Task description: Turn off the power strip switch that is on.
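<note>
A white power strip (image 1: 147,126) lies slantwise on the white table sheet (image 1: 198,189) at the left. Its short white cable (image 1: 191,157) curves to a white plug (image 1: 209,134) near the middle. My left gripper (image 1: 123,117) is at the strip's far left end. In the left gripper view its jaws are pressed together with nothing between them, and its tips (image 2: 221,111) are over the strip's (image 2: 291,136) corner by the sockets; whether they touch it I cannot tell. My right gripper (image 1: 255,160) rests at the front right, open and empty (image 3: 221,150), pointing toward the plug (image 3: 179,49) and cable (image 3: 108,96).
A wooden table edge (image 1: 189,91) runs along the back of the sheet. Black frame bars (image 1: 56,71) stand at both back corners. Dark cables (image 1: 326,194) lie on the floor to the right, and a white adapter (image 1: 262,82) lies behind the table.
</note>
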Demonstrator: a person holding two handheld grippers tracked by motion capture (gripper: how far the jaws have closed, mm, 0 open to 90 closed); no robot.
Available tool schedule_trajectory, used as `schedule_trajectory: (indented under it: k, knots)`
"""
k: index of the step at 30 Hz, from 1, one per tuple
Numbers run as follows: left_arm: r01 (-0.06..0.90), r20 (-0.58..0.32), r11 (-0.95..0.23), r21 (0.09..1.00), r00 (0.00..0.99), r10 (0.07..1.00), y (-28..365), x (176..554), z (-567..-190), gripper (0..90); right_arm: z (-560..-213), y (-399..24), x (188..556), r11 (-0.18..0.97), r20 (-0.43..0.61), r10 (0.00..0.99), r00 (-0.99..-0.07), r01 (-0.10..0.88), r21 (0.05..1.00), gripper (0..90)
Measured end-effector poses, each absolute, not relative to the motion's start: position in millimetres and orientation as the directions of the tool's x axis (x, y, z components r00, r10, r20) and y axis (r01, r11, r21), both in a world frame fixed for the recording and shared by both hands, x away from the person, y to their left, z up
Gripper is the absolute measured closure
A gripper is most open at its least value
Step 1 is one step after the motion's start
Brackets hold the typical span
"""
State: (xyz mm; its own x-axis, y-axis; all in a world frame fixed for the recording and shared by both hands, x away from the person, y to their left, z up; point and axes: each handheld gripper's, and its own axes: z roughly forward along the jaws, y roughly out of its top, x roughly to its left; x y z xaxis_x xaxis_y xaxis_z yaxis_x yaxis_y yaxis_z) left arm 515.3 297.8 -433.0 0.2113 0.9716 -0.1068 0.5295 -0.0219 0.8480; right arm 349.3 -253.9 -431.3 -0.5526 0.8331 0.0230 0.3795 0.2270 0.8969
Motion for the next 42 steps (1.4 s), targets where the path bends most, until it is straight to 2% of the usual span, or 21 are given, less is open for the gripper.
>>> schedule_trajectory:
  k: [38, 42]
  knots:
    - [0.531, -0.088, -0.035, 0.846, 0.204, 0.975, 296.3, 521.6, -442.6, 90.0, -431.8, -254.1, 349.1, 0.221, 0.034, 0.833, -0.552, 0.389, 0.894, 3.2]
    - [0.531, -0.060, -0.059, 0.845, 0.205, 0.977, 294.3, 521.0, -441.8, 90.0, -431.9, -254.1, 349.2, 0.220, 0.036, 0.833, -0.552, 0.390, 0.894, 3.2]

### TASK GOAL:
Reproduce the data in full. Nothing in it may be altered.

### OUTPUT OF THE TASK:
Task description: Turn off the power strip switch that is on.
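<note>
A white power strip (image 1: 147,126) lies slantwise on the white table sheet (image 1: 198,189) at the left. Its short white cable (image 1: 191,157) curves to a white plug (image 1: 209,134) near the middle. My left gripper (image 1: 123,117) is at the strip's far left end. In the left gripper view its jaws are pressed together with nothing between them, and its tips (image 2: 221,111) are over the strip's (image 2: 291,136) corner by the sockets; whether they touch it I cannot tell. My right gripper (image 1: 255,160) rests at the front right, open and empty (image 3: 221,150), pointing toward the plug (image 3: 179,49) and cable (image 3: 108,96).
A wooden table edge (image 1: 189,91) runs along the back of the sheet. Black frame bars (image 1: 56,71) stand at both back corners. Dark cables (image 1: 326,194) lie on the floor to the right, and a white adapter (image 1: 262,82) lies behind the table.
</note>
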Demonstrator: a person holding two handheld grippers tracked by motion capture (gripper: how far the jaws have closed, mm, 0 open to 90 closed); no robot.
Available tool schedule_trajectory, used as `schedule_trajectory: (indented under it: k, knots)`
"""
k: index of the step at 30 Hz, from 1, one per tuple
Numbers run as follows: left_arm: r01 (-0.06..0.90), r20 (-0.58..0.32), r11 (-0.95..0.23), r21 (0.09..1.00), r00 (0.00..0.99), r10 (0.07..1.00), y (-28..365), x (176..554), z (-567..-190), gripper (0..90); right_arm: z (-560..-213), y (-399..24), x (188..556), r11 (-0.18..0.97), r20 (-0.43..0.61), r10 (0.00..0.99), r00 (-0.99..-0.07), r01 (-0.10..0.88), r21 (0.05..1.00), gripper (0..90)
Measured end-effector poses, each absolute, not relative to the motion's start: position in millimetres and orientation as the directions of the tool's x axis (x, y, z components r00, r10, r20) and y axis (r01, r11, r21), both in a world frame fixed for the recording and shared by both hands, x away from the person, y to their left, z up
Gripper is the absolute measured closure
A gripper is most open at its least value
Step 1 is one step after the motion's start
Brackets hold the typical span
"""
State: (xyz mm; its own x-axis, y-axis; all in a world frame fixed for the recording and shared by both hands, x away from the person, y to their left, z up; point and axes: each handheld gripper's, and its own axes: z roughly forward along the jaws, y roughly out of its top, x roughly to its left; x y z xaxis_x xaxis_y xaxis_z yaxis_x yaxis_y yaxis_z) left arm 515.3 297.8 -433.0 0.2113 0.9716 -0.1068 0.5295 -0.0219 0.8480; right arm 349.3 -253.9 -431.3 -0.5526 0.8331 0.0230 0.3795 0.2270 0.8969
Motion for the next 42 steps (1.4 s), targets where the path bends most, until it is straight to 2% of the usual span, or 21 are given, less is open for the gripper.
>>> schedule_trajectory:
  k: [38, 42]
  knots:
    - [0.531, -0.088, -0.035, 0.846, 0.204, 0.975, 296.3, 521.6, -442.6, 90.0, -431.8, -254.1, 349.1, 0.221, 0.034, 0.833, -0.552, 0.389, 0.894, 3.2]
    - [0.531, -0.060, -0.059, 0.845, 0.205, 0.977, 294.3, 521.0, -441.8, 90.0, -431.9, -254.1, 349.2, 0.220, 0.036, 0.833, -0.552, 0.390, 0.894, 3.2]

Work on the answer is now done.